Research Projects

Projects (selected)

cuSZ-Hi: Boosting Scientific Error-Bounded Lossy Compression through Optimized Synergistic Lossy-Lossless Orchestration [Code Link]
- cuSZ-Hi is a fully open-source high-ratio scientific error-bounded lossy compressor on GPUs.
- Based on cuSZ-I, we further optimized the high-throughput interpolation-based data prediction on GPU platforms, proposing a new scientific data prediction module with multiple interpolation schemes and auto-tuned configurations
- After an in-depth investigation of existing numerical lossless encoders, we craft and incorporate the best-fit lossless encoding pipelines for maximizing the compression ratio on GPUs.
- cuSZ-Hi exhibits outperforming compression ratio and quality compared to all existing state-of-the-arts. It can achieve up to 249% compression ratio improvement over existing scientific lossy compressors under the same error bound and up to 215% compression ratio improvement under the same decompression data PSNR.

QPET: A Versatile and Portable Quantity-of-Interest-Preservation Framework for Error-Bounded Lossy Compression [Paper Link] [Code Link]
- QPET is a QoI-oriented Point-wise Error-bound auto-tuning framework to enable the preservation of diverse QoIs in scientific applications.
- QPET leverages numerical and probabilistic methods to derive sufficient error bounds on each data point, which easily adapts to most differentiable QoIs.
- QPET effectively determines the best-fit point-wise error bound for each data value in the QoI-preserving compression. It also jointly optimizes the error-bound storage overhead and the reduction in raw data by a dynamic global error bound selection.
- QPET yields significant compression ratio (CR) and throughput gains in QoI-preserving compression tasks. Under the same QoI error threshold, QPET-integrated compressors achieve up to 1000% CR improvements over the general-purpose compressors and up to 133% CR improvements over existing QoI-preserving lossy compressors. It also achieves 2x to 10x compression speedups over existing QoI-preserving scientific lossy compression solutions.

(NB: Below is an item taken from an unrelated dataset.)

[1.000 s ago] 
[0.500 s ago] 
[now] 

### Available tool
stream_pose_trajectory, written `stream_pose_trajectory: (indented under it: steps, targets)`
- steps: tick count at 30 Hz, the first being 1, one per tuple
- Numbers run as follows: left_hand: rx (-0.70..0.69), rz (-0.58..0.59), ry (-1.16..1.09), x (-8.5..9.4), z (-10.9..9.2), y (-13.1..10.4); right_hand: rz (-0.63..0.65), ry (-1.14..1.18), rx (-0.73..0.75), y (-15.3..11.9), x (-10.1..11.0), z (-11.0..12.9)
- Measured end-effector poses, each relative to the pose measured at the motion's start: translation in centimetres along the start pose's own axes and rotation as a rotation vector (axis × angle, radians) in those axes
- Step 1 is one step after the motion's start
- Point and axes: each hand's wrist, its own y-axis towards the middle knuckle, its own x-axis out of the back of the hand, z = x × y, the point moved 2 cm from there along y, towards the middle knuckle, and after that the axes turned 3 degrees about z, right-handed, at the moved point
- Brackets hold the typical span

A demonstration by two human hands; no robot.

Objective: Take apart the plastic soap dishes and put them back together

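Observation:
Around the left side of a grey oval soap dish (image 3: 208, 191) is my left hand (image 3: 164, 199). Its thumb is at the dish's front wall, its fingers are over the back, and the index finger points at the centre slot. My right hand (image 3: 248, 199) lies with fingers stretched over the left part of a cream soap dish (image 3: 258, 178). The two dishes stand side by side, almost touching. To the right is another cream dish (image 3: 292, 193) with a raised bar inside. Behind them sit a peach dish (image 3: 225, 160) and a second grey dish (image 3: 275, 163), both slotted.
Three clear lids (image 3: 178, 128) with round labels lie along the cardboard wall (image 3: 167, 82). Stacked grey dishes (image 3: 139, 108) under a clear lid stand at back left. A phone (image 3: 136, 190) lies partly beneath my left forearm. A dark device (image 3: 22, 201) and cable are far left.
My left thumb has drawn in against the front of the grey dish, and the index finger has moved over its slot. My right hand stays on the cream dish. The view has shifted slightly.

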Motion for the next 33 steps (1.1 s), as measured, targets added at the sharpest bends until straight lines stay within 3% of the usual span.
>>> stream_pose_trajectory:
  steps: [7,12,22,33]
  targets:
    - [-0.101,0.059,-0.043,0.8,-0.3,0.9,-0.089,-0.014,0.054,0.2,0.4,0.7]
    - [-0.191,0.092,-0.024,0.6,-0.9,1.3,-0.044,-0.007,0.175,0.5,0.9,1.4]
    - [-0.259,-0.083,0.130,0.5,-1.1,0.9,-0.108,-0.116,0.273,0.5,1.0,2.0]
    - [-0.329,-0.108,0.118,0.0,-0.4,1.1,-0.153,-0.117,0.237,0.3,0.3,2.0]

cuSZ-I: High-Fidelity Error-Bounded Lossy Compression for Scientific Data on GPUs [Paper Link]
- We develop a GPU-customized interpolation-based data predictor G-interp with highly parallelized efficient interpolation, which can present excellent data prediction accuracy, thus leading to a high overall compression ratio.
- We design and implement a highly lightweight interpolation auto-tuning kernel for GPU interpolation to optimize both performance and compression quality of cuSZ-I.
- We improve the implementation of GPU-based Huffman encoding and import a new lossless module NVIDIA Bitcomp to further reduce its encoding redundancy.
- cuSZ-I improves compression ratio over other state-of-the-art GPU-based scientific lossy compressors extremely, by up to about 500% under the same error bound or PSNR. Meanwhile, it preserves a compression throughput of the same magnitude as other compressors.

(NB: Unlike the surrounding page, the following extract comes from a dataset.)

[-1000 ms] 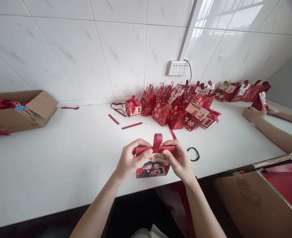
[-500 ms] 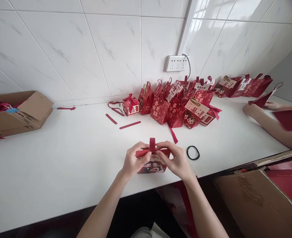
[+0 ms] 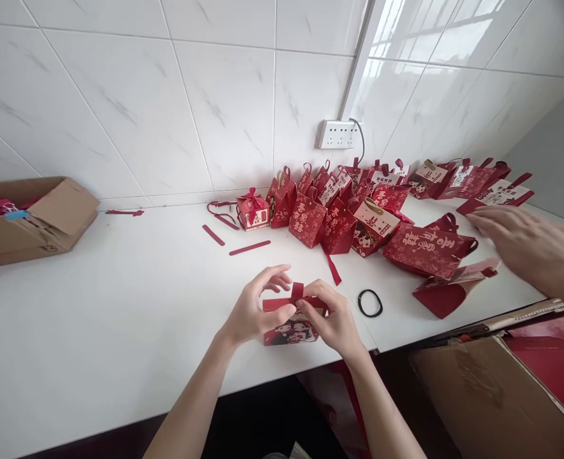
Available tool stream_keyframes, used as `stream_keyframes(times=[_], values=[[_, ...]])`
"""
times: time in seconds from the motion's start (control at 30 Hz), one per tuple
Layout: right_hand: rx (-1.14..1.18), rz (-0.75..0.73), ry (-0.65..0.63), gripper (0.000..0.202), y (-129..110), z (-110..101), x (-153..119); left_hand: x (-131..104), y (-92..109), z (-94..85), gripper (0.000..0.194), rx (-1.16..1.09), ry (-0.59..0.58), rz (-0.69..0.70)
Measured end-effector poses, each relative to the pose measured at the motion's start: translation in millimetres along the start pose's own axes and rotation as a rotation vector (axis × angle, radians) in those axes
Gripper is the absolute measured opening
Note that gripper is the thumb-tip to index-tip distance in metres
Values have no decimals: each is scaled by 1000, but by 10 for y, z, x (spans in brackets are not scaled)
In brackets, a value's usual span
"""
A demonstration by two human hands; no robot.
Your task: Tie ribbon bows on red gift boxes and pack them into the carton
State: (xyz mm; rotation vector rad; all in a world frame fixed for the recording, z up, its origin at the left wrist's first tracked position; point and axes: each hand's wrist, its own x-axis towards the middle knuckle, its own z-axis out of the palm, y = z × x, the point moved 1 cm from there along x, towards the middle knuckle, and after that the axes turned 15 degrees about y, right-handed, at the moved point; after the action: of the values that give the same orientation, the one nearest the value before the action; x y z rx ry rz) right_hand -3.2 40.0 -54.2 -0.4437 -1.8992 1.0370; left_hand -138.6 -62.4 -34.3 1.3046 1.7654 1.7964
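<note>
A red paper gift box with cartoon figures on its front stands near the table's front edge. A short red strap rises in a loop from its top. My right hand grips the box's top edge beside the strap, thumb at the front. My left hand is at the left side of the box, its fingers raised and apart. Its thumb reaches to the base of the strap. The box's upper edge is partly hidden by both hands.
Several finished-looking red gift boxes line the wall. Two loose red strips and a black band lie on the table. A cardboard box sits left. At right, a co-worker's hand is near more boxes.
My left fingers have lifted off the box and spread, while my right hand stays on it. At right, the co-worker's hands have moved and more red boxes now lie on the table.
</note>
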Motion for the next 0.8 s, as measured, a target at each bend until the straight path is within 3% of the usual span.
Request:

SRN-SZ: Scientific Error-bounded Lossy Compression with Super-resolution Neural Networks [Paper Link]
- We propose a scientific error-bounded lossy compressor SRN-SZ, in which the compression is performed with a hybrid of super-resolution networks and interpolations.
- Leveraging the Hybrid Attention Transformer (HAT) network, we designed a specialized training pipeline with several adaptive techniques to optimize the super-resolution quality of scientific data.
- According to the experimental results, SRN-SZ has achieved up to 75% compression ratio improvements under the same error bound and up to 80% compression ratio improvements under the same PSNR.

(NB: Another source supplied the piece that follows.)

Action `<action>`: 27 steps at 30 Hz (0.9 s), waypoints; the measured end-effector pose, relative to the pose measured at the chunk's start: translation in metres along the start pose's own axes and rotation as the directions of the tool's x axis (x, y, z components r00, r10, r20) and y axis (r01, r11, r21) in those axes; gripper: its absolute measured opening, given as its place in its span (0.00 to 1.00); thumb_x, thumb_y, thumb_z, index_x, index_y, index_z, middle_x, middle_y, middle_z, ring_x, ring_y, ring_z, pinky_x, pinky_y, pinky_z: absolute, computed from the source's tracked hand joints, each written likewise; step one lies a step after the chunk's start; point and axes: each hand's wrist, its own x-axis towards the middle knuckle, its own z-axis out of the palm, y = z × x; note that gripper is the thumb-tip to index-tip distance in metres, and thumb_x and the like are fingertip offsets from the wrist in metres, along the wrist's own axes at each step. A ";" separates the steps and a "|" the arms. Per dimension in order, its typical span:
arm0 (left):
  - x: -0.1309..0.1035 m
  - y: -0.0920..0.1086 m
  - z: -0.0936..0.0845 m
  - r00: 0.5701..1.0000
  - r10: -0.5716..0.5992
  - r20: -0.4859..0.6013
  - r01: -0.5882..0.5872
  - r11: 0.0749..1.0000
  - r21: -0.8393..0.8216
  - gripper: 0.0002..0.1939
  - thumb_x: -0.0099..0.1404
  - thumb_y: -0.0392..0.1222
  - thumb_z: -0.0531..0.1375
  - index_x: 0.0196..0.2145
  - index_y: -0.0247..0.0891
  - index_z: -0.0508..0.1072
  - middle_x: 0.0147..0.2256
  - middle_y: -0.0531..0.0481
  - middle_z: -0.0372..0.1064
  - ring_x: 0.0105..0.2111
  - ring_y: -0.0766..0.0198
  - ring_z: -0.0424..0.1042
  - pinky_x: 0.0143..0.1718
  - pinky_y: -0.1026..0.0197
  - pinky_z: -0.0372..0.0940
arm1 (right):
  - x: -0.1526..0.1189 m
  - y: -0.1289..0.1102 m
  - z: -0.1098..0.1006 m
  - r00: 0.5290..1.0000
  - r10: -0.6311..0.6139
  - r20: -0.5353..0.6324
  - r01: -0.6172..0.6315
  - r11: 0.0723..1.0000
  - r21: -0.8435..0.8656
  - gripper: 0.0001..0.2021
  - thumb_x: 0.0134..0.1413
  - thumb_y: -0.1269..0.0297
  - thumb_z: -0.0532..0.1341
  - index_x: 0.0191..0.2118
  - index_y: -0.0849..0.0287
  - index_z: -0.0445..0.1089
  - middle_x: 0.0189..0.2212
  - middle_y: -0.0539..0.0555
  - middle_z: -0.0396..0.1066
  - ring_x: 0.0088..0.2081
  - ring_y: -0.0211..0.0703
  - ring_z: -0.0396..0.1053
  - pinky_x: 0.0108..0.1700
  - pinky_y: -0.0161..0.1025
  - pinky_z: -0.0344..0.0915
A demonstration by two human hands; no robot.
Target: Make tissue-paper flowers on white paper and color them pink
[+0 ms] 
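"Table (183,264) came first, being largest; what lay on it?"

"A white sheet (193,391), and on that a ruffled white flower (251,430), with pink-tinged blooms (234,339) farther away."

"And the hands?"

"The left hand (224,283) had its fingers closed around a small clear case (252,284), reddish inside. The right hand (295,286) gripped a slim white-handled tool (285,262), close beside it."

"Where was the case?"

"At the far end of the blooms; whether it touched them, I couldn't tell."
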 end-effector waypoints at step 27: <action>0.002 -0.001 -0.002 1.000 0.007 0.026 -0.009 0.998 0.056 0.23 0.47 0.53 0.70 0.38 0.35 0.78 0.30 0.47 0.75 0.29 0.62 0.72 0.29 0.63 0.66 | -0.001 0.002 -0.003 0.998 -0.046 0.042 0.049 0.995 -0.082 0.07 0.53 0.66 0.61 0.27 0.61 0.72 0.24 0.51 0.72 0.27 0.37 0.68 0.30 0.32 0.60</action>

QoZ 2.0 (HPEZ): High-performance Effective Scientific Error-bounded Lossy Compression with Auto-tuned Multi-component Interpolation [Paper Link] [Code Link]
- Founded on theoretical analysis and algorithmic optimizations, QoZ 2.0 substantially upgrades the most critical step in the quality-oriented compression -- interpolation prediction, leading to an immensely improved data prediction accuracy.
- QoZ 2.0 develops a series of optimization strategies including block-wise interpolation tuning, dynamic dimension freezing, and Lorenzo tuning, which can substantially improve the adaptability of the auto-tuning for the compression across a broad spectrum of inputs.
- QoZ 2.0 significantly outperforms state-of-the-art error-bounded lossy compressors in terms of rate-distortion, while still having a satisfactory speed. It preserves a leading speed compared to other high-ratio compressors. Consequently, it achieves the best throughput in distributed data transfer over WAN based on our experiments. QoZ 2.0 exhibits the least time cost in data transfer for most scientific datasets with up to 40% time reduction.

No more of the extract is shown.